In late April, I had the privilege to read and review Michelle McNamara’s book about the man she named The Golden State Killer. Michelle’s book, I’ll Be Gone In The Dark: One Woman’s Obsessive Search for the Golden State Killer, was completed by her husband and others following her untimely death. I’m sure she would be happy to know to know that police finally caught the rapist/murderer, just eight weeks after the book’s publication.

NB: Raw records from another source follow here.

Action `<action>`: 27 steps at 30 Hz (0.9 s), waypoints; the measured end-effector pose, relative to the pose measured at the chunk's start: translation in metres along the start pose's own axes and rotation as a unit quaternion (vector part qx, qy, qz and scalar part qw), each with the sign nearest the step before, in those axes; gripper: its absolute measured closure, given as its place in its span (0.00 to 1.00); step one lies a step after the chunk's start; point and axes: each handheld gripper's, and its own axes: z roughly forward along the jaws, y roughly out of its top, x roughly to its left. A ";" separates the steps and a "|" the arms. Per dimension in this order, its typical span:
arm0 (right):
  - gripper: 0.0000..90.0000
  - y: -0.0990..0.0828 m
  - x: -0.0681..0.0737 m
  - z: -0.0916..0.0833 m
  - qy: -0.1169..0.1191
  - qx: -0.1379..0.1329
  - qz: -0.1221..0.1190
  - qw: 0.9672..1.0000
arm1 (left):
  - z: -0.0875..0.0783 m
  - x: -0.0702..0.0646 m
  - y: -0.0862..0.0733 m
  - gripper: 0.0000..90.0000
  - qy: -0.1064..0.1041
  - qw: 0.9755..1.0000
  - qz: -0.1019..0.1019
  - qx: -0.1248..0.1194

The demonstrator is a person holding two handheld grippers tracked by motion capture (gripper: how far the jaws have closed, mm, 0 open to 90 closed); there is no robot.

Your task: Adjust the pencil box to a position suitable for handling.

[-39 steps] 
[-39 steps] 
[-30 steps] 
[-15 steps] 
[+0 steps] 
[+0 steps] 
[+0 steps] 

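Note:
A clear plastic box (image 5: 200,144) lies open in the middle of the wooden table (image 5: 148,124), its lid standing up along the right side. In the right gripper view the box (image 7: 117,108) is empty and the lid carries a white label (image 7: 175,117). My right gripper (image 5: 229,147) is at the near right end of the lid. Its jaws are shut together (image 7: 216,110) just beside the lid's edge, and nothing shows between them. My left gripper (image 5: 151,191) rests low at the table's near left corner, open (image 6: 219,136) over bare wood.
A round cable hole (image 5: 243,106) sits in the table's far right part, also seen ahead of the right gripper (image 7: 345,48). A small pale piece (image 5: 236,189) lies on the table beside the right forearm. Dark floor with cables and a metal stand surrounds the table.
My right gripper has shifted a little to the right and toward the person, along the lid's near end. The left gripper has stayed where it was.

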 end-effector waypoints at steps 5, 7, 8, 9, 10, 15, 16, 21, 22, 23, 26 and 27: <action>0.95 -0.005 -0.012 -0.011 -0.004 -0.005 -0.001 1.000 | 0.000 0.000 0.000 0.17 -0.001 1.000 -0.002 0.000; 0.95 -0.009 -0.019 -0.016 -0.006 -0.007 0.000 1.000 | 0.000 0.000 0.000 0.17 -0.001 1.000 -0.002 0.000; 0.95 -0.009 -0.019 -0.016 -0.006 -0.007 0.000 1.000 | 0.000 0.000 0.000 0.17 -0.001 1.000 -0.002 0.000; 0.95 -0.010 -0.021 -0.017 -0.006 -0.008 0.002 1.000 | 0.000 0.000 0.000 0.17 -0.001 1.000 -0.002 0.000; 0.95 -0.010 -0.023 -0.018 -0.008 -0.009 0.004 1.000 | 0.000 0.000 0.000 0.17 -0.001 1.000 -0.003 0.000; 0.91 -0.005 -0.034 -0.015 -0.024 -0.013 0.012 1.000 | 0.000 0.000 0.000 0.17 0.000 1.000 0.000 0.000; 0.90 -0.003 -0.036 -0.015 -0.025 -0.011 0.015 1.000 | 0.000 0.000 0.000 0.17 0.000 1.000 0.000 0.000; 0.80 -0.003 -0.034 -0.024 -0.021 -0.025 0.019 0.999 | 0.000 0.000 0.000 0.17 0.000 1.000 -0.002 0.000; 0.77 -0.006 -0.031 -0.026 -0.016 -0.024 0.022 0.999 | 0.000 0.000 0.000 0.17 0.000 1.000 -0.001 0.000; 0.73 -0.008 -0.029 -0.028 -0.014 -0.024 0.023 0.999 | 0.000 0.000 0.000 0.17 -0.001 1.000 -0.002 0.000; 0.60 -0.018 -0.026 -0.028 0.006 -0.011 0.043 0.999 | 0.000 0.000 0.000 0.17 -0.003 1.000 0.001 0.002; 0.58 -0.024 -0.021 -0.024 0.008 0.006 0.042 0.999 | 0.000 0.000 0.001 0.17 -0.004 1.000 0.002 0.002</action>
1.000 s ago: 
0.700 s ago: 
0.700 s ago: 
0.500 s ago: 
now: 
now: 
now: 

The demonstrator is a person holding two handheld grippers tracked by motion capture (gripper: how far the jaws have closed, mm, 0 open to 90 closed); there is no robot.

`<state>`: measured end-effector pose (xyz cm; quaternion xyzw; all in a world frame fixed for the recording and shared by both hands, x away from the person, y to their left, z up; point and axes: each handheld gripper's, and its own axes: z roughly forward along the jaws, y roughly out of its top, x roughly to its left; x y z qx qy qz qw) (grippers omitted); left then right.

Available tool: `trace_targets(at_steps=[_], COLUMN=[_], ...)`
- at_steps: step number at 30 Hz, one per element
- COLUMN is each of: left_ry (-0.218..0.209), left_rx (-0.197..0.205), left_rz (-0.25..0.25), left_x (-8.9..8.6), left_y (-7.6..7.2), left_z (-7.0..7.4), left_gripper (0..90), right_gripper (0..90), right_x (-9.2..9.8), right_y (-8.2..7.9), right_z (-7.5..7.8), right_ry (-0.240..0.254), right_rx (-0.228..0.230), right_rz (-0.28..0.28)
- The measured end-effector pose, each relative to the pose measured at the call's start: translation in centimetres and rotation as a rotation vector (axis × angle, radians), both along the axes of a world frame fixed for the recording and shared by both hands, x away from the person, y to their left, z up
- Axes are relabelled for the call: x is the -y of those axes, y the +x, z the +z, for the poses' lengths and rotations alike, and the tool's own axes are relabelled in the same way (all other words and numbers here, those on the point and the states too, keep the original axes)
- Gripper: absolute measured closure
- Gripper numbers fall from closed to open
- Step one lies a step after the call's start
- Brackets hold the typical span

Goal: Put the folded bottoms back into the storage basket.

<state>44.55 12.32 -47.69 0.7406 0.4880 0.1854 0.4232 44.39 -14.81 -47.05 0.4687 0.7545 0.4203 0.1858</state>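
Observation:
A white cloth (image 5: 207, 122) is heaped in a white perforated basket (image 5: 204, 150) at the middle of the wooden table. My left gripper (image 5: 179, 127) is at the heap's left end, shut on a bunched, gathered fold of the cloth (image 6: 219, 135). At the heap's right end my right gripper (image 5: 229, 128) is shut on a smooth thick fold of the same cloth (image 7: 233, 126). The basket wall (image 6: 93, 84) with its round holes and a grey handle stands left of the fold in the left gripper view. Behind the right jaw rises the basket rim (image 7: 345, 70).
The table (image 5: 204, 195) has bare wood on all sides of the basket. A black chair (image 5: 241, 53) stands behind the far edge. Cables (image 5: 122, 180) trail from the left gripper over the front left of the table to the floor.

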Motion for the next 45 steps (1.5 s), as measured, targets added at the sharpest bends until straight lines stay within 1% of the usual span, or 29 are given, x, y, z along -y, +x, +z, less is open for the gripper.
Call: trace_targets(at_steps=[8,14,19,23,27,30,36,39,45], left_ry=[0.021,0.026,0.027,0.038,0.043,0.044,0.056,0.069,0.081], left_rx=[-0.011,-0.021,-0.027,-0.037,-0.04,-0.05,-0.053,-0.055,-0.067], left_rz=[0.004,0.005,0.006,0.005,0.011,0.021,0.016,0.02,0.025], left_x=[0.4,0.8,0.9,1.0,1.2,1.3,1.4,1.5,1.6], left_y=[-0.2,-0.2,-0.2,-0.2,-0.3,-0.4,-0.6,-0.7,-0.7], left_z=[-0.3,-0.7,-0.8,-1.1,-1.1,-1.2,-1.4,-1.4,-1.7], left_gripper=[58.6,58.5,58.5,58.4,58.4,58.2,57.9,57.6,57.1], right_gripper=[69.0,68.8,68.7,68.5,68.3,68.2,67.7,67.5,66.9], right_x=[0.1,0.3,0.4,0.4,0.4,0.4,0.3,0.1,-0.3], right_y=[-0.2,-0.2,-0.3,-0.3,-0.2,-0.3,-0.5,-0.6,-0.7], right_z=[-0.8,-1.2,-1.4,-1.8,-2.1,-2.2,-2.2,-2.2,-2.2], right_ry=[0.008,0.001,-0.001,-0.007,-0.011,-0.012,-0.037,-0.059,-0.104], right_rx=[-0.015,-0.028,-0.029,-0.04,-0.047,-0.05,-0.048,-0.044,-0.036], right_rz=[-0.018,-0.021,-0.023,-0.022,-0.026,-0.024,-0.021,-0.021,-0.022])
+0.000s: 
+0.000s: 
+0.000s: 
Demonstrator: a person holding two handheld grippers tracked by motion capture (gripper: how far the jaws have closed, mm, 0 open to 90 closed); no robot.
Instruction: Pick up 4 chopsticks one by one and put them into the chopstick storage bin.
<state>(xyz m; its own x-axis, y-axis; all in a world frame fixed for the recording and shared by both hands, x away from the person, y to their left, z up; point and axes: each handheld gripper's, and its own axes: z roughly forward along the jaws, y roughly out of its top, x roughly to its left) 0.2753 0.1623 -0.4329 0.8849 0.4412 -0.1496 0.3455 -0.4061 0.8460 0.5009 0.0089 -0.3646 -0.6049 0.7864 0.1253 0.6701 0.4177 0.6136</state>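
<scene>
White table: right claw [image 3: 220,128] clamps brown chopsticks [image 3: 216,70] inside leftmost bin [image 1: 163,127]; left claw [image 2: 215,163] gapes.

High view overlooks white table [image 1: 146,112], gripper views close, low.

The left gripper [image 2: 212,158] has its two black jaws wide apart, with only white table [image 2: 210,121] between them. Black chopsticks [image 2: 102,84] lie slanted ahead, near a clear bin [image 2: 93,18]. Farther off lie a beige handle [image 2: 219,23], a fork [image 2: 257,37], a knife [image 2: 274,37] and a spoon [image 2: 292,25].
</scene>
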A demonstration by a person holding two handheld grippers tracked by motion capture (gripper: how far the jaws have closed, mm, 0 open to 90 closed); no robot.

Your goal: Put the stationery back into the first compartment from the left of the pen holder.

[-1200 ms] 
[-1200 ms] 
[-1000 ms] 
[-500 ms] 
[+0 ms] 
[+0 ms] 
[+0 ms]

I’ll Be Gone In The Dark is a detailed, case-by-case record of the heinous crimes (at least 12 murders and 50 rapes) committed by one man in California in the mid-1970s to mid-1980s. The book itself may or may not not have played a direct part in his capture so much as provided added incentive for a result.
That came about in the most arcane manner. Police lifted a used tissue from a bin outside the home of Joseph James DeAngelo in Citrus Heights, California. It provided the direct DNA evidence required to arrest and charge the one-time police officer with several of the 30- to 40-year-old atrocities.
How did this transpire? Through determination to crack the most frustrating of cold cases, and improvements in DNA testing. Evidence was collected at the time of the crimes, with testing performed as methods improved. DNA from a semen sample at one of the crime scenes eventually linked to a DeAngelo relative through a genealogy website. Once they established the link, detectives focused on making a concrete case, which they managed in relatively short time.
DeAngelo who, in a four-decade investigation, had never been a suspect, was the right age, had the right type of employment, and at the time lived in the areas of the crimes. In the weeks following the link, he was kept under surveillance. A swab was taken from a door handle he used in a shopping centre, but with so many others using the same handle, the evidence was skimpy. The final linking proof came from the disposed tissue.
Seventy-two-year-old Joseph James DeAngelo was arrested on April 25, 2018 and charged with several of the crimes, with police expecting numbers to increase. As Anne Marie Schubert, the local district attorney said, “We knew we were looking for a needle in a haystack, but we also knew the needle was there.”
Ms Schubert is smiling as is, most likely, Michelle McNamara from beyond the grave.